Yes, but it's not actionable, e.g. QEMU can't do anything differently given
a guest RIP. It's useful information for hands-on debug, but the information
can be easily collected through other means when doing hands-on debug.
> > > > To fully handle the situation, the guest needs to remove the bad page from
> > > > its memory pool. Once the page is offlined, the guest kernel's error
> > > > handling will kick in when a task accesses the bad page (or nothing ever
> > > > touches the bad page again and everyone is happy).
> > >
> > > This is not really a case of bad page as such. It is more of a page
> > > gone missing/trucated. And no new user can map it. We just need to
> > > worry about existing users who already have it mapped.
> >
> > What do you mean by "no new user can map it"? Are you talking about guest
> > tasks or host tasks? If guest tasks, how would the guest know the page is
> > missing and thus prevent mapping the non-existent page?
>
> If a new task wants mmap(), it will send a request to virtiofsd/qemu
> on host. If file has been truncated, then mapping beyond file size
> will fail and process will get error. So they will not be able to
> map a page which has been truncated.
Ah. Is there anything that prevents the notification side of things from
being handled purely within the virtiofs layer? E.g. host notifies the guest
that a file got truncated, virtiofs driver in the guest invokes a kernel API
to remove the page(s).
> > > > Note, I'm not necessarily suggesting that QEMU piggyback its #MC injection
> > > > to handle this, but I suspect the resulting behavior will look quite similar,
> > > > e.g. notify the virtiofs driver in the guest, which does some magic to take
> > > > the offending region offline, and then guest tasks get SIGBUS or whatever.
> > > >
> > > > I also don't think it's KVM's responsibility to _directly_ handle such a
> > > > scenario. As I said in an earlier version, KVM can't possibly know _why_ a
> > > > page fault came back with -EFAULT, only userspace can connect the dots of
> > > > GPA -> HVA -> vm_area_struct -> file -> inject event. KVM definitely should
> > > > exit to userspace on the -EFAULT instead of hanging the guest, but that can
> > > > be done via a new request, as suggested.
> > >
> > > KVM atleast should have the mechanism to report this back to guest. And
> > > we don't have any. There only seems to be #MC stuff for poisoned pages.

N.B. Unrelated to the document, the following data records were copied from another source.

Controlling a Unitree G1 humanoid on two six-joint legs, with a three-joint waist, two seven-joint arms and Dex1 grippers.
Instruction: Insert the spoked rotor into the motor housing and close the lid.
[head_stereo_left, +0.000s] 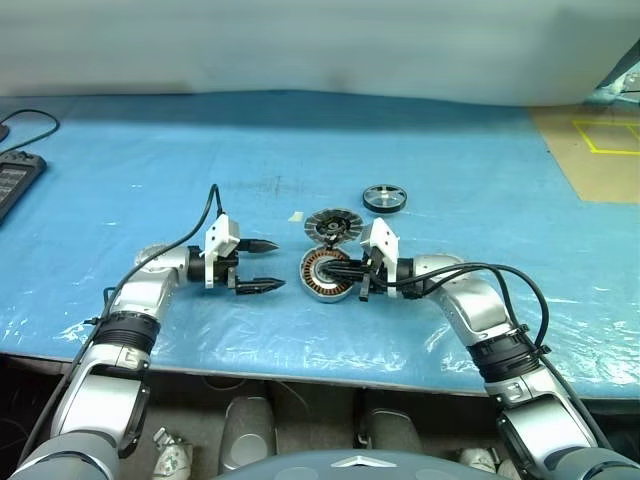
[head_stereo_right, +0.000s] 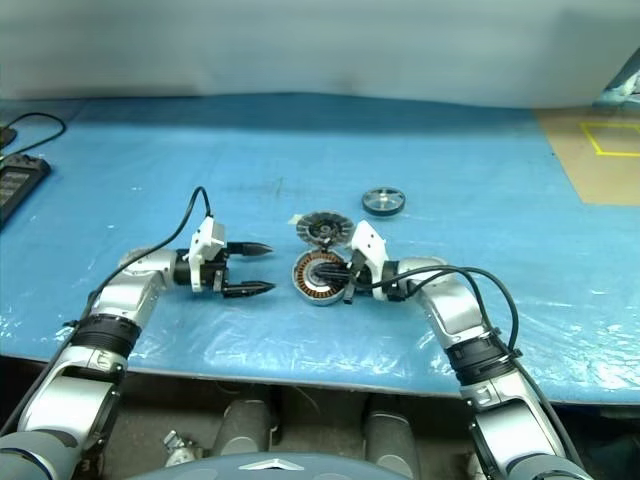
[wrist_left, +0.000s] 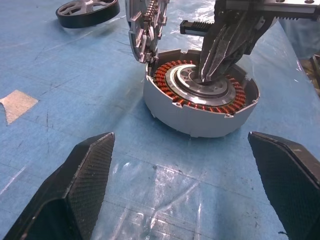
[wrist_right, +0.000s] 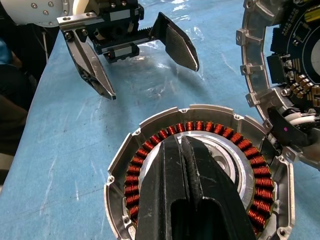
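My right gripper (wrist_right: 186, 145) — fingers pressed together over the motor housing (head_stereo_left: 325, 274) centre, contact unclear. My left gripper (head_stereo_left: 262, 265) spread wide, beside it. Lid (head_stereo_left: 333, 225) tilted against the housing; spoked rotor (head_stereo_left: 385, 198) apart — on the blue table (head_stereo_left: 150, 170).

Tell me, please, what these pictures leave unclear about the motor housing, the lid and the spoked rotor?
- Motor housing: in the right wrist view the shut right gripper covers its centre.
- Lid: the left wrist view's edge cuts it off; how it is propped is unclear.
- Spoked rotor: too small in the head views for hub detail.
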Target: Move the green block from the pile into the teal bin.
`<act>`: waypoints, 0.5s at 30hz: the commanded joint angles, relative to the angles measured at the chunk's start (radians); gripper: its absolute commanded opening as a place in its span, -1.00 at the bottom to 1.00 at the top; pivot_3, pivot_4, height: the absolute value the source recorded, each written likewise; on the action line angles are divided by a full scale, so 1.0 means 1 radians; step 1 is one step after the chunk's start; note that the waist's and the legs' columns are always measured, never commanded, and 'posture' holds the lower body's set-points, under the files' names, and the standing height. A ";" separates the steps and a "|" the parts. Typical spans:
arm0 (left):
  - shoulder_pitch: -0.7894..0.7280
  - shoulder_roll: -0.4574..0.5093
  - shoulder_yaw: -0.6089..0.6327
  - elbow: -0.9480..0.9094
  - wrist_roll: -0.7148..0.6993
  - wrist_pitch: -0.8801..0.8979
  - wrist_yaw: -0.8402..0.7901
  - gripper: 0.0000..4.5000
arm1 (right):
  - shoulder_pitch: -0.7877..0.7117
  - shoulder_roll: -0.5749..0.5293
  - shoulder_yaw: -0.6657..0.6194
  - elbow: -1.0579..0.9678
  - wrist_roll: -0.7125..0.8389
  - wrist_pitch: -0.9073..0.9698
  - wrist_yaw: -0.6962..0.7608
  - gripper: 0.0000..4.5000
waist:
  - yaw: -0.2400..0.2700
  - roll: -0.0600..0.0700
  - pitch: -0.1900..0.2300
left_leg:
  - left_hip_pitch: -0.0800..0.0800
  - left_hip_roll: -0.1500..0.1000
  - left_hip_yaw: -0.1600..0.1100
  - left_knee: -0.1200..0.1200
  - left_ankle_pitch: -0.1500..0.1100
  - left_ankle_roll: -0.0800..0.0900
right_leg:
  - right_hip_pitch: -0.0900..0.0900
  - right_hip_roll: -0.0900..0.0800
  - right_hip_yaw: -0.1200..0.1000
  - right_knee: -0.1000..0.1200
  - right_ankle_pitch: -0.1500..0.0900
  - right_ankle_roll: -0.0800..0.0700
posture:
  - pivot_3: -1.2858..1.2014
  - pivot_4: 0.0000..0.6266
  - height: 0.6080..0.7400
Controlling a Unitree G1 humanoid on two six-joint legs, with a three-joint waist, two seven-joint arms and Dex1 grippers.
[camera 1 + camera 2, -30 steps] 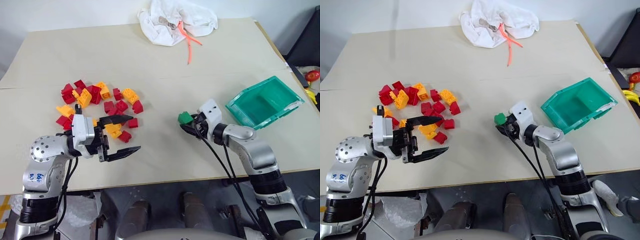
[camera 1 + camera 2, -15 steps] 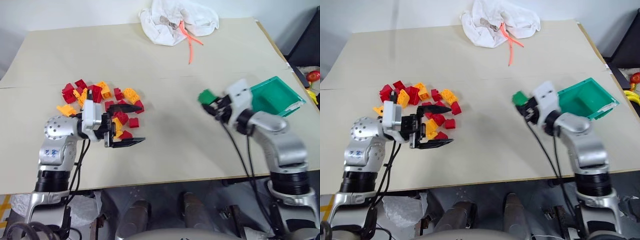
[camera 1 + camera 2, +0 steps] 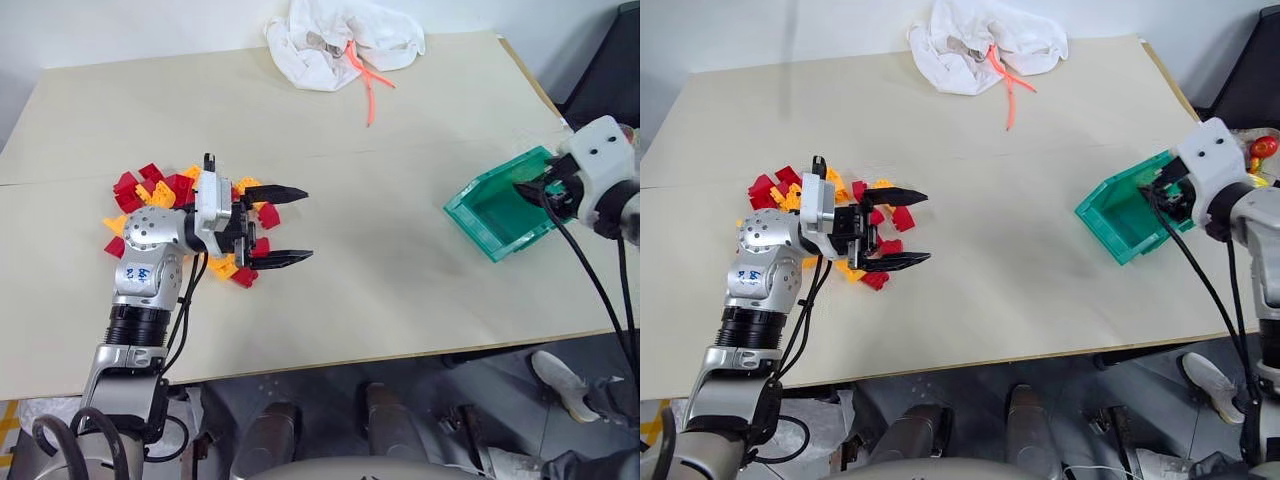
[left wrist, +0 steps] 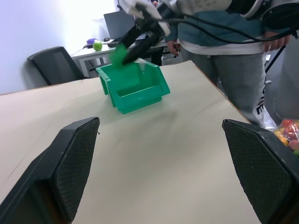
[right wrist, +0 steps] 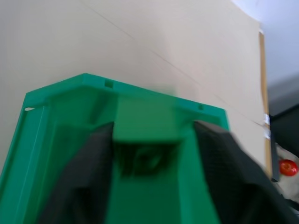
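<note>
Green block [image 5: 147,128] is positioned between the fingers of the right gripper [image 5: 148,154] directly above the teal bin [image 3: 487,222], presumably for release; firm pinching cannot be confirmed. Left gripper [image 3: 290,224] is parked beside the pile [image 3: 160,190], jaws spread wide.

This looks like an office or robotics lab set up for testing. A work table [image 3: 400,270] covered in plain beige board holds the trial, while behind it stand a black office chair [image 4: 58,63], a desk [image 4: 93,51] with a dark monitor [image 4: 117,23], and a person [image 4: 229,56] watching beside the table.
</note>
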 commanded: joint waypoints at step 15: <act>0.286 0.222 0.316 -0.340 -0.171 0.317 0.220 1.00 | -0.057 0.079 0.131 -0.094 0.317 0.042 0.516 0.98 | 0.005 -0.001 0.000 | -0.001 0.000 0.001 0.000 -0.001 0.004 | 0.000 0.000 0.004 -0.006 0.003 0.003 | 0.03 -0.52 1.00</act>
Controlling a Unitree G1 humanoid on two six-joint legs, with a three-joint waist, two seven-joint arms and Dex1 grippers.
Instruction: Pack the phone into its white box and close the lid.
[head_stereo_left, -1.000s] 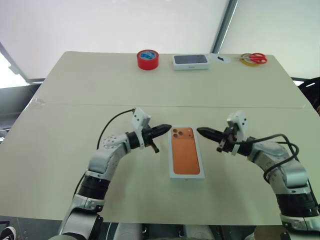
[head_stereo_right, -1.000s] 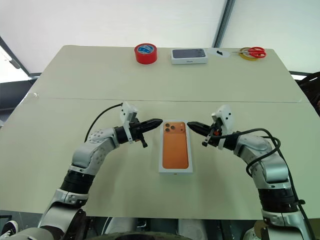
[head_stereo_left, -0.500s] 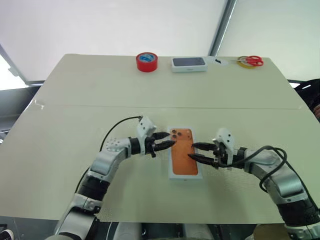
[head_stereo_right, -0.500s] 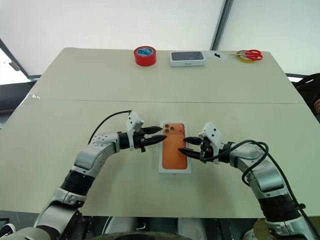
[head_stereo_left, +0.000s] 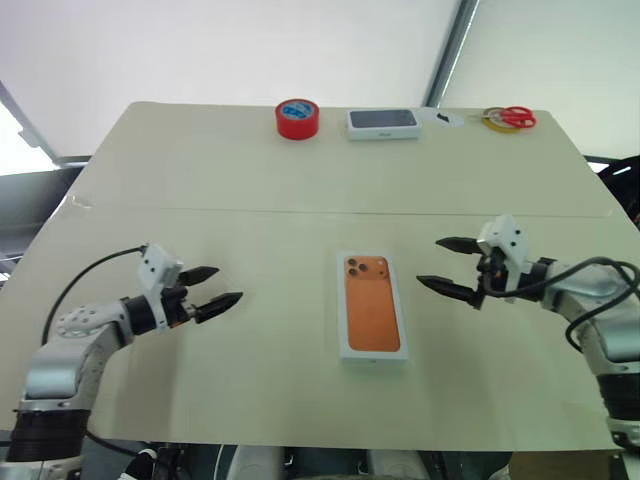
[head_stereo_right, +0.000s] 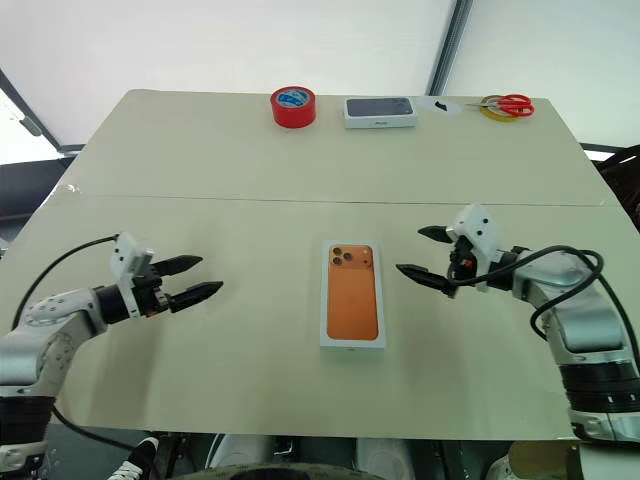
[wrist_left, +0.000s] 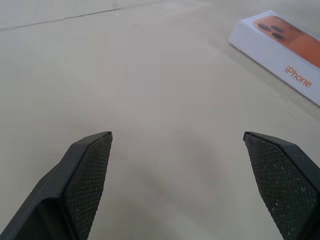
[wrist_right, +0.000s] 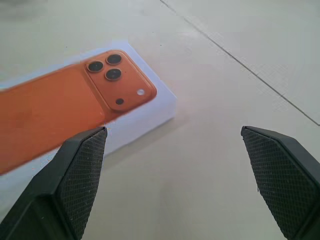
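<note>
The lid (head_stereo_left: 373, 305), white with an orange phone printed on top, lies flat at the middle of the table and covers the white box. The phone is hidden. My left gripper (head_stereo_left: 226, 284) hovers well to the left of the lid, open and empty, pointing toward it. My right gripper (head_stereo_left: 430, 262) stands open and empty a short way to the lid's right. The left wrist view has the lid (wrist_left: 280, 42) far beyond the spread fingers (wrist_left: 90, 170). In the right wrist view the lid (wrist_right: 60, 105) lies close ahead of the open fingers (wrist_right: 80, 175).
Along the table's far edge stand a red tape roll (head_stereo_left: 296, 118), a small dark-topped white box (head_stereo_left: 382, 123), and red-handled scissors (head_stereo_left: 515, 117) beside a yellow tape ring (head_stereo_left: 494, 119). A seam (head_stereo_left: 200, 211) runs across the table behind the lid.
Both grippers went from shut beside the lid to open. The left one drew far back to the left and the right one moved a little to the right. The lid stayed put.
</note>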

> > > I am not sure how much we can build on top of #MC stuff to take care
> > > of this case. One problem with #MC I found was that it generates
> > > synchronous #MC only on load and not store. So all the code is
> > > written in such a way that synchronous #MC can happen only on load
> > > and hence the error handling.
> > >
> > > Stores generate different kind of #MC that too asynchronously and
> > > caller will not know about it immiditely. But in this case we need
> > > to know about error in the context of caller both for loads and stores.
> > >
> > > Anyway, I agree that this patch does not solve the problem of race
> > > free synchronous event inject into the guest. That's something yet
> > > to be solved either by #VE or by #MC or by #foo.
> > >
> > > This patch is only doing two things.
> > >
> > > - Because we don't have a mechanism to report errors to guest, use
> > > the second best method and exit to user space.
> >
> > Not that it matters at this point, but IMO exiting to userspace is the
> > correct behavior, not simply "second best method". Again, KVM by design
> > does not know what lies behind any given HVA, and therefore should not be
> > making decisions about how to handle bad HVAs.
> >
> > > - Make behavior consistent between synchronous fault and async faults.
> > > Currently sync faults exit to user space on error while async
> > > faults spin infinitely.
> >
> > Yes, and this part can be done with a new request type. Adding a new
> > request doesn't commit KVM to any ABI changes, e.g. userspace will still
> > see an -EFAULT return, and nothing more. I.e. handling this via request
> > doesn't prevent switching to synchronous exits in the future, if such a
> > feature is required.
>
> I am really not sure what benfit this kvm request is bringing to the
> table. To me maintaining a hash table and exiting when guest retries
> is much nicer desgin.
8 bytes pre vCPU versus 512 bytes per vCPU, with no guesswork. I.e. the
request can guarantee the first access to a truncated file will be reported
to userspace.
> In fact, once we have the mechanism to inject error into the guest using an
> exception, We can easily plug that into the same path.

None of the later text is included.